VII. Paperwork Reduction Act

    The rule does not contain any information collection requirements 
that require the approval of the Office of Management and Budget under 
the Paperwork Reduction Act (44 U.S.C. chapter 35).

List of Subjects in 48 CFR Part 215

    Government procurement.

Amy G. Williams,
Deputy, Defense Acquisition Regulations System.
    Therefore, 48 CFR part 215 is amended as follows:

PART 215--CONTRACTING BY NEGOTIATION

0
1. The authority citation for part 215 continues to read as follows:

    Authority: 41 U.S.C. 1303 and 48 CFR chapter 1.

0
2. Add sections 215.407 and 215.407-1 to subpart 215.4 to read as 
follows:


215.407  Special cost or pricing areas.


215.407-1  Defective certified cost or pricing data.

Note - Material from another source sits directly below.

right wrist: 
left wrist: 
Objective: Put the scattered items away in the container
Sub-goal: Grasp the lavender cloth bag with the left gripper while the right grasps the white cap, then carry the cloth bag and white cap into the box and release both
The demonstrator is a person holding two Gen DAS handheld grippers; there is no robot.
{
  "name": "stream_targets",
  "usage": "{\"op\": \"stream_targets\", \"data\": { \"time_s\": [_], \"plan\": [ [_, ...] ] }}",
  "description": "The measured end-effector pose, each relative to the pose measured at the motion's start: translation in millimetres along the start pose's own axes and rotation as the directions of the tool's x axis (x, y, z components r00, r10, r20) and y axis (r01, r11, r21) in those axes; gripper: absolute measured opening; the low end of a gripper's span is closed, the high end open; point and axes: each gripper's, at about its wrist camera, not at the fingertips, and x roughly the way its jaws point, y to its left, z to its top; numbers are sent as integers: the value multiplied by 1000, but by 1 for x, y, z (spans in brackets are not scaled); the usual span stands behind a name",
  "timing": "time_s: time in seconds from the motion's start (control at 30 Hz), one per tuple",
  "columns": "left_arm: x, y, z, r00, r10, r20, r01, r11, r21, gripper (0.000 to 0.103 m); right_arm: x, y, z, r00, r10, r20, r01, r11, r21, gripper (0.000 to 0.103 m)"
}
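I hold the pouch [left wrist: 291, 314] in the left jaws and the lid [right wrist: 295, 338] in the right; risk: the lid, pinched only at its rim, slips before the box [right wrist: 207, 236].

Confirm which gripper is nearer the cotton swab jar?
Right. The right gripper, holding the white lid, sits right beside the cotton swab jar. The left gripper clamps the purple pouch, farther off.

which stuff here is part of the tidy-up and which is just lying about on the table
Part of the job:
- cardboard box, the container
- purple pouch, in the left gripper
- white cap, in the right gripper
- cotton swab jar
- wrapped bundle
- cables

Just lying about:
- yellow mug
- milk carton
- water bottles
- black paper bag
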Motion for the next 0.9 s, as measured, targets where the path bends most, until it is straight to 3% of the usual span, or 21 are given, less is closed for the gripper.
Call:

    (c)(i) When a contractor voluntarily discloses defective pricing 
after contract award, the contracting officer shall discuss the 
disclosure with the Defense Contract Audit Agency (DCAA). This 
discussion will assist in the contracting officer determining the 
involvement of DCAA, which could be a limited-scope audit (e.g., 
limited to the affected cost elements of the defective pricing 
disclosure), a full-scope audit, or technical assistance as appropriate 
for the circumstances (e.g., nature or dollar amount of the defective 
pricing disclosure). At a minimum, the contracting officer shall 
discuss with DCAA the following:
    (A) Completeness of the contractor's voluntary disclosure on the 
affected contract.
    (B) Accuracy of the contractor's cost impact calculation for the 
affected contract.
    (C) Potential impact on existing contracts, task or deliver orders, 
or other proposals the contractor has submitted to the Government.
    (ii) Voluntary disclosure of defective pricing is not a voluntary 
refund as defined in 242.7100 and does not waive the Government 
entitlement to the recovery of any overpayment plus interest on the 
overpayments in accordance with FAR 15.407-1(b)(7).
    (iii) Voluntary disclosure of defective pricing does not waive the 
Government's rights to pursue defective pricing claims on the affected 
contract or any other Government contract.